М-м-м, а здесь и сейчас, прямо в её руках находился чудесный латте с корицей.Его вкус вспыхнул на языке – как всегда, слишком сладкий, слишком мягкий, слишком… человеческий. Но, контрастируя с её недавними мыслями, эта комбинация создавала просто необыкновенное сочетание.

И вдруг. Он.

Чудесные мечты о предстоящих опытах, и чудесный аромат корицы и горечь кофе на рецепторах резко выветрились, стоило перед глазами девушки промелькнуть невидимой для других нити. Родственная душа.

Её сердце сжалось, будто в кулаке невидимой руки. Кровь ударила в виски, паразиты под кожей вздрогнули, зашевелились, замерли.

Она не обернулась. Не нужно. Она знала.

Его дыхание. Его шаг. Его взгляд, скользящий по её спине, будто холодный нож по голой коже.

Нашёл её. Вот же, настырный мальчишка!

Губы Амартии дрогнули. Не в улыбку. В оскал. Она сделала шаг. Ещё один.

За углом – тень. Узкий переулок, куда не доносится шум кофейни.

И тогда её тело рассыпалось на сотни чёрных точек – жуков, мух, пауков, тараканов, – и они разлетелись во все стороны, как брызги чернил.

Последнее, что она услышала и почувствовала – его шаг, резко оборвавшийся и его руку, схватившую пустоту.
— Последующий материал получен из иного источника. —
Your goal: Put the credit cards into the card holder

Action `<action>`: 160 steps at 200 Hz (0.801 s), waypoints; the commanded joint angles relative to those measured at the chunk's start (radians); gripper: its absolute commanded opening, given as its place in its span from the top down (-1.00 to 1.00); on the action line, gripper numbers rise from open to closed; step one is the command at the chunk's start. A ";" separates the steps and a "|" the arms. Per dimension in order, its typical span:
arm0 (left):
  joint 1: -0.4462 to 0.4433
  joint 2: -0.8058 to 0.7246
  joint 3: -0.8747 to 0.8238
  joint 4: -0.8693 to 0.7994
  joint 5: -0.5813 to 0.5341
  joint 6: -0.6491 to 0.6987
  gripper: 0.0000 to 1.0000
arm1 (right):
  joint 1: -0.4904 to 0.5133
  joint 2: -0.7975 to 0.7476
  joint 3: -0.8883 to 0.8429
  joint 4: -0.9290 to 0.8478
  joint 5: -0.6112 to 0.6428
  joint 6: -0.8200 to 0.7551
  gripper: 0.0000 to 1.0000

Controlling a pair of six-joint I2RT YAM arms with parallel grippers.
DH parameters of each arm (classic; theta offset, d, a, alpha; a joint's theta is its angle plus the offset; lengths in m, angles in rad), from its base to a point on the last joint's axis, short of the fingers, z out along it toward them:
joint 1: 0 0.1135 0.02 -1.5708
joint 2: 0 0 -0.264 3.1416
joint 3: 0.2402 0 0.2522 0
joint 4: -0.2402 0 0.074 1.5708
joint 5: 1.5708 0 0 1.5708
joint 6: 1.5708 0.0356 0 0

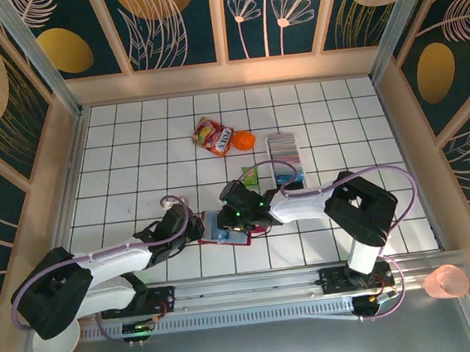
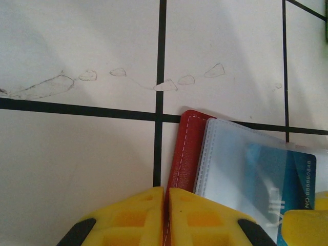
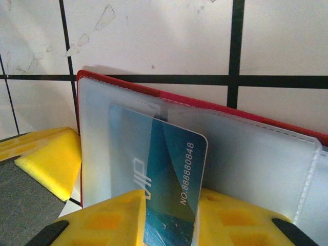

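Note:
The red card holder (image 1: pixel 221 230) lies open on the tiles between my two grippers, its clear bluish pockets (image 3: pixel 256 159) facing up. My left gripper (image 2: pixel 166 215) is shut on the holder's red stitched edge (image 2: pixel 187 148). My right gripper (image 3: pixel 171 220) is shut on a blue credit card (image 3: pixel 174 174) printed with a number. The card's far left corner is tucked under a clear pocket flap. The same card shows through the pocket in the left wrist view (image 2: pixel 287 189). More credit cards stand in a row in a white tray (image 1: pixel 285 149) beyond the right arm.
A red-and-yellow snack packet (image 1: pixel 213 136) and an orange object (image 1: pixel 244 140) lie behind the holder, and a small green item (image 1: pixel 250 175) sits near the tray. A pink cup (image 1: pixel 447 282) stands off the table at the right. Wooden walls enclose the tiled surface.

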 commanded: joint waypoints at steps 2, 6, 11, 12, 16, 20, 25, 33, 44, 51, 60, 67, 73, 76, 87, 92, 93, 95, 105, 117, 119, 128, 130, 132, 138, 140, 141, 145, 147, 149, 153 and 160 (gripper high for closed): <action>-0.006 -0.001 -0.030 -0.036 0.087 -0.008 0.78 | 0.011 -0.015 -0.003 -0.043 0.041 0.000 0.44; -0.006 -0.001 -0.032 -0.035 0.091 -0.009 0.78 | 0.011 -0.013 -0.002 -0.041 0.040 0.000 0.46; -0.007 -0.001 -0.035 -0.030 0.098 -0.011 0.78 | 0.013 -0.008 0.000 -0.038 0.039 0.001 0.48; -0.006 -0.001 -0.035 -0.029 0.100 -0.011 0.78 | 0.013 -0.007 0.001 -0.037 0.039 0.001 0.48; -0.007 -0.001 -0.037 -0.025 0.106 -0.010 0.78 | 0.013 -0.003 0.004 -0.036 0.039 0.002 0.49; -0.006 -0.001 -0.039 -0.020 0.113 -0.011 0.78 | 0.015 0.000 0.008 -0.037 0.039 0.002 0.51; -0.006 -0.002 -0.041 -0.016 0.123 -0.011 0.79 | 0.016 0.007 0.013 -0.037 0.037 0.001 0.51; -0.006 -0.001 -0.045 -0.005 0.141 -0.011 0.79 | 0.019 0.012 0.022 -0.034 0.036 0.003 0.53; -0.008 -0.002 -0.051 0.012 0.168 -0.013 0.80 | 0.023 0.020 0.029 -0.026 0.036 0.003 0.53; -0.008 -0.003 -0.057 0.021 0.182 -0.016 0.80 | 0.023 0.023 0.036 -0.024 0.035 0.006 0.53; -0.008 -0.010 -0.063 0.030 0.195 -0.017 0.80 | 0.023 0.026 0.040 -0.021 0.035 0.005 0.52; -0.008 -0.016 -0.068 0.036 0.201 -0.021 0.80 | 0.023 0.029 0.043 -0.021 0.036 0.007 0.50; -0.011 -0.022 -0.072 0.039 0.207 -0.022 0.80 | 0.022 0.030 0.045 -0.020 0.036 0.007 0.49; -0.011 -0.024 -0.073 0.042 0.209 -0.023 0.80 | 0.024 0.030 0.046 -0.019 0.037 0.008 0.48; -0.013 -0.029 -0.076 0.049 0.224 -0.022 0.79 | 0.023 0.028 0.045 -0.011 0.039 0.011 0.45; -0.015 -0.030 -0.077 0.056 0.231 -0.023 0.79 | 0.024 0.027 0.045 -0.007 0.037 0.012 0.45; -0.014 -0.029 -0.078 0.057 0.233 -0.023 0.79 | 0.024 0.027 0.045 -0.006 0.036 0.013 0.45; -0.015 -0.029 -0.078 0.060 0.235 -0.024 0.79 | 0.024 0.027 0.046 -0.004 0.036 0.012 0.45; -0.018 -0.029 -0.080 0.074 0.246 -0.030 0.79 | 0.025 0.026 0.051 -0.003 0.034 0.011 0.44; -0.019 -0.029 -0.078 0.079 0.253 -0.030 0.79 | 0.024 0.025 0.057 -0.005 0.034 0.008 0.44; -0.020 -0.029 -0.077 0.080 0.253 -0.031 0.79 | 0.024 0.025 0.057 -0.005 0.034 0.008 0.44; -0.020 -0.033 -0.075 0.081 0.254 -0.032 0.79 | 0.025 0.022 0.057 -0.004 0.034 0.008 0.44; -0.020 -0.032 -0.074 0.082 0.254 -0.031 0.78 | 0.025 0.022 0.057 -0.004 0.034 0.007 0.43; -0.020 -0.033 -0.073 0.083 0.255 -0.031 0.78 | 0.025 0.020 0.057 -0.005 0.034 0.007 0.44; -0.020 -0.034 -0.073 0.086 0.257 -0.031 0.78 | 0.026 0.017 0.056 -0.003 0.035 0.007 0.44; -0.020 -0.034 -0.072 0.086 0.259 -0.031 0.78 | 0.026 0.016 0.056 -0.004 0.036 0.005 0.44; -0.020 -0.034 -0.072 0.087 0.259 -0.031 0.78 | 0.027 0.016 0.056 -0.004 0.036 0.005 0.44; -0.020 -0.034 -0.070 0.086 0.259 -0.032 0.77 | 0.028 0.013 0.056 -0.004 0.036 0.004 0.44; -0.020 -0.034 -0.071 0.086 0.259 -0.031 0.77 | 0.028 0.012 0.056 -0.004 0.035 0.004 0.44; -0.020 -0.034 -0.069 0.087 0.259 -0.033 0.77 | 0.029 0.010 0.055 -0.005 0.034 0.003 0.43; -0.020 -0.034 -0.069 0.091 0.259 -0.038 0.78 | 0.029 0.007 0.056 -0.007 0.033 0.003 0.43; -0.021 -0.032 -0.074 0.111 0.268 -0.047 0.77 | 0.030 0.001 0.055 -0.011 0.036 -0.001 0.43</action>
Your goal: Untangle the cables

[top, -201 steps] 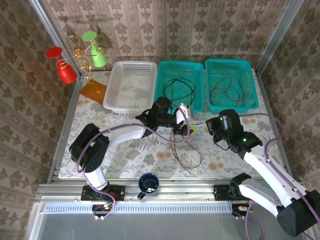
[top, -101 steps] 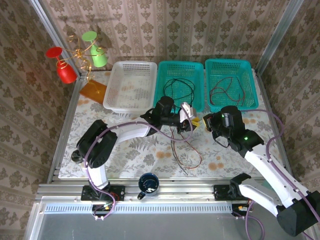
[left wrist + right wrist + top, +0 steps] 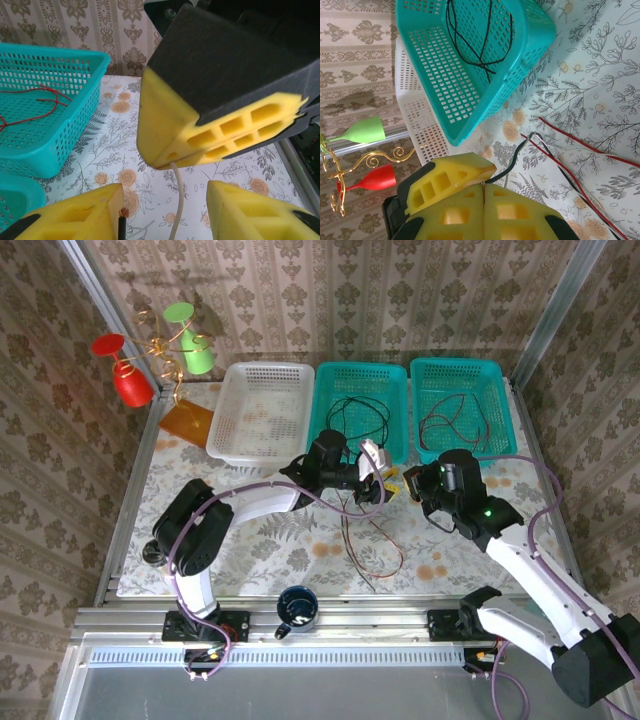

А потом – тишина. Кофе, оставленный на столике, остывал. Пена оседала. Корица тонула в молоке. Чёрт, кажется, теперь она ненавидит этот вкус.


***

Запах ударил в нос внезапно, резко, как удар обухом по переносице – кофе, горький, обжигающий, с едва уловимым оттенком пережаренных зёрен, и корица, сладкая, душная, будто кто-то развёл её в кипятке и выплеснул прямо в лицо.

Саша замер, будто его пригвоздили к тротуару.

Сердце забилось так сильно, что кровь пульсировала в висках, в ушах, даже в кончиках пальцев, будто под кожей ползали тысячи мурашек.